Exercise:
Read through the data and report every line in which the word "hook" occurs.

Input data:

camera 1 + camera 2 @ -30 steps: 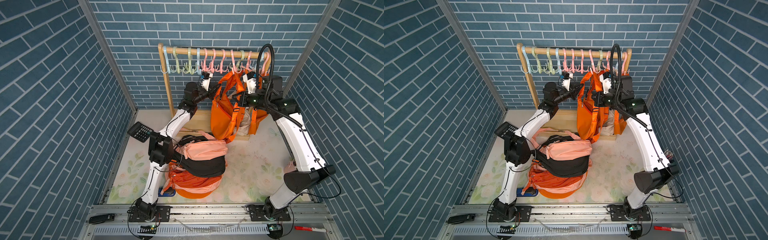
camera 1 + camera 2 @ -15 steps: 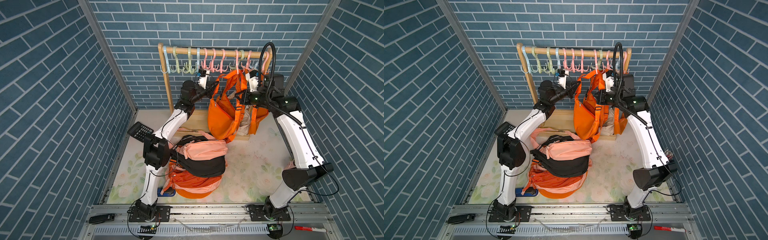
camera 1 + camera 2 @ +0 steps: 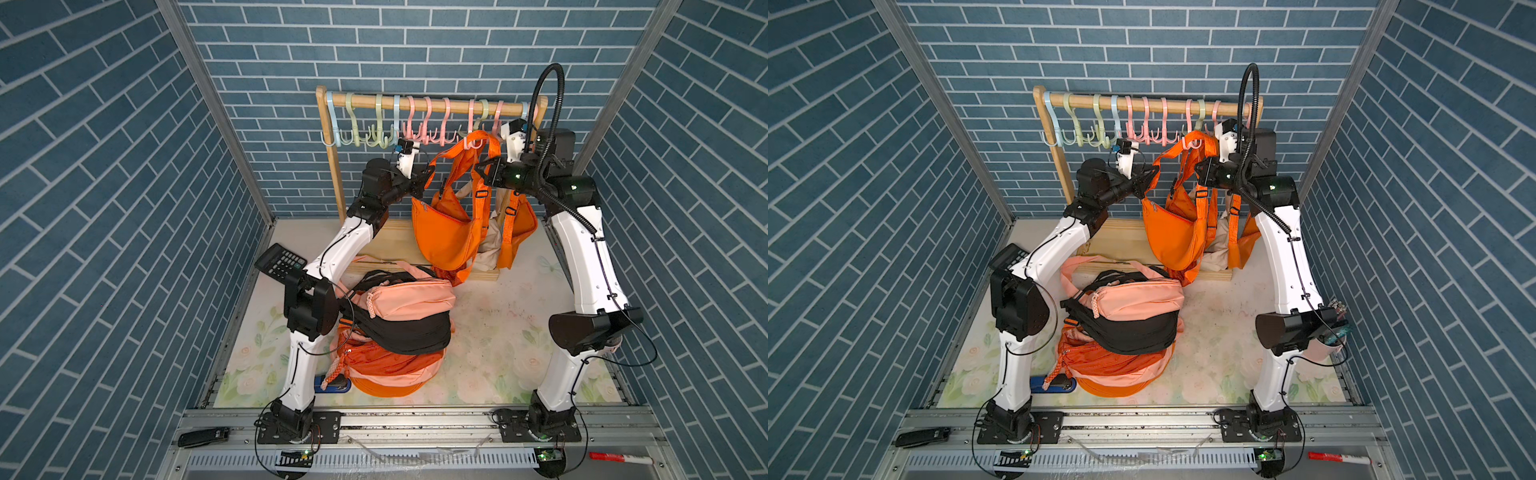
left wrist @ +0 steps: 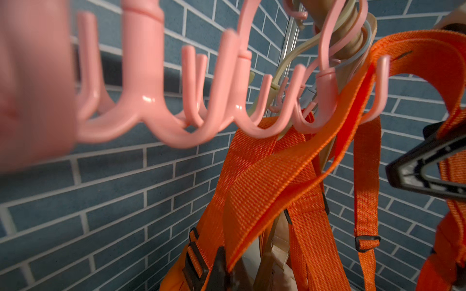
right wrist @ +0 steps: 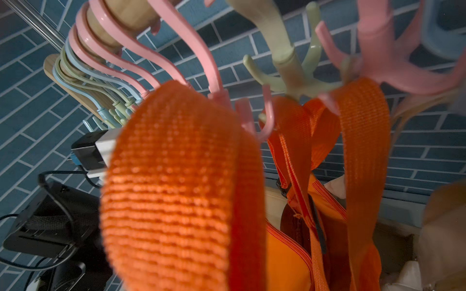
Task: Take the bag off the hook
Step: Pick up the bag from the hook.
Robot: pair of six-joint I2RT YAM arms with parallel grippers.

Solution:
Task: Take the bag off the hook
Step: Pick up the bag from the hook.

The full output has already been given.